*Activity*:
Leave out pictures; repeat exactly the lines from the "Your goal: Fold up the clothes" line through the last of the data below.

*Source data*:
------------------------------

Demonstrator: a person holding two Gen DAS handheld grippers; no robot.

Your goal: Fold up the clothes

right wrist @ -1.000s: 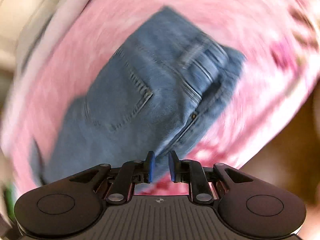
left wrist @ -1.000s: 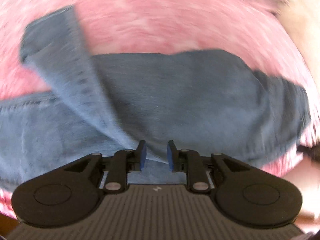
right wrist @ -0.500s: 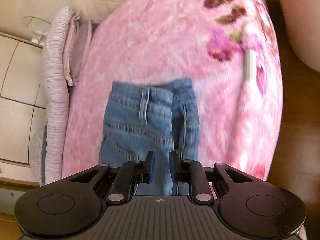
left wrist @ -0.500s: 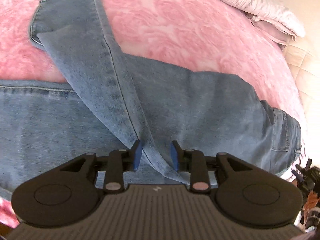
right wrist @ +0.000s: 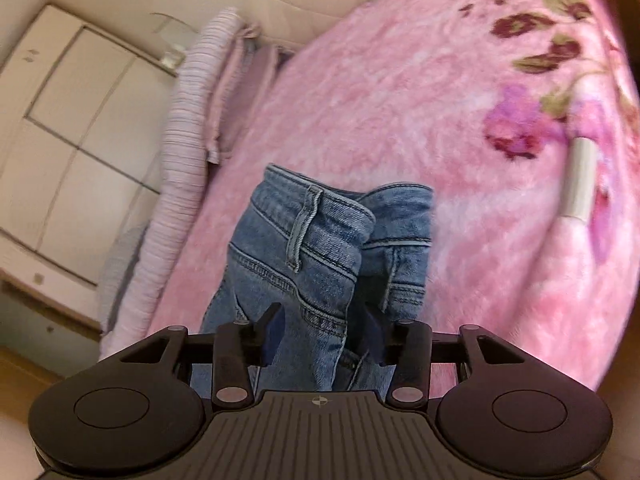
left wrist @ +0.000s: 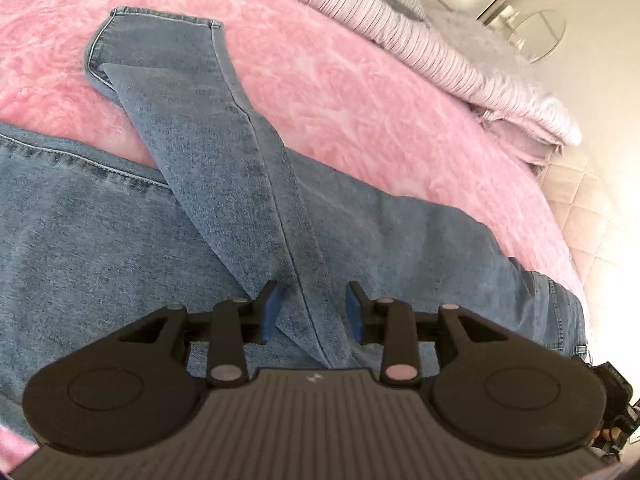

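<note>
Both jaw sets have just been opening; denim sits between them, pads clear. Left hand-held gripper [left wrist: 312,308] over the jeans [left wrist: 248,184] leg, right hand-held gripper [right wrist: 324,328] at the waistband. Risk: the leg ahead lies skewed, so the fold sets crooked on the bed [left wrist: 360,80].

Right gripper [right wrist: 322,334] at frame bottom, jaws just opened, jeans [right wrist: 320,248] waistband between them; pink blanket [right wrist: 400,100] beneath; striped pillow [right wrist: 188,120] left.
</note>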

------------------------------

*Output of the task*:
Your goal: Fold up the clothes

right wrist @ -1.000s: 
left wrist @ -1.000s: 
right wrist @ -0.500s: 
left wrist @ -0.500s: 
right wrist @ +0.000s: 
left wrist @ +0.000s: 

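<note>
Both jaw sets have just been opening; denim sits between them, pads clear. Left hand-held gripper [left wrist: 312,308] over the jeans [left wrist: 248,184] leg, right hand-held gripper [right wrist: 324,328] at the waistband. Risk: the leg ahead lies skewed, so the fold sets crooked on the bed [left wrist: 360,80].

Right gripper [right wrist: 322,334] at frame bottom, jaws just opened, jeans [right wrist: 320,248] waistband between them; pink blanket [right wrist: 400,100] beneath; striped pillow [right wrist: 188,120] left.
</note>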

Nothing remains to be done for this exercise.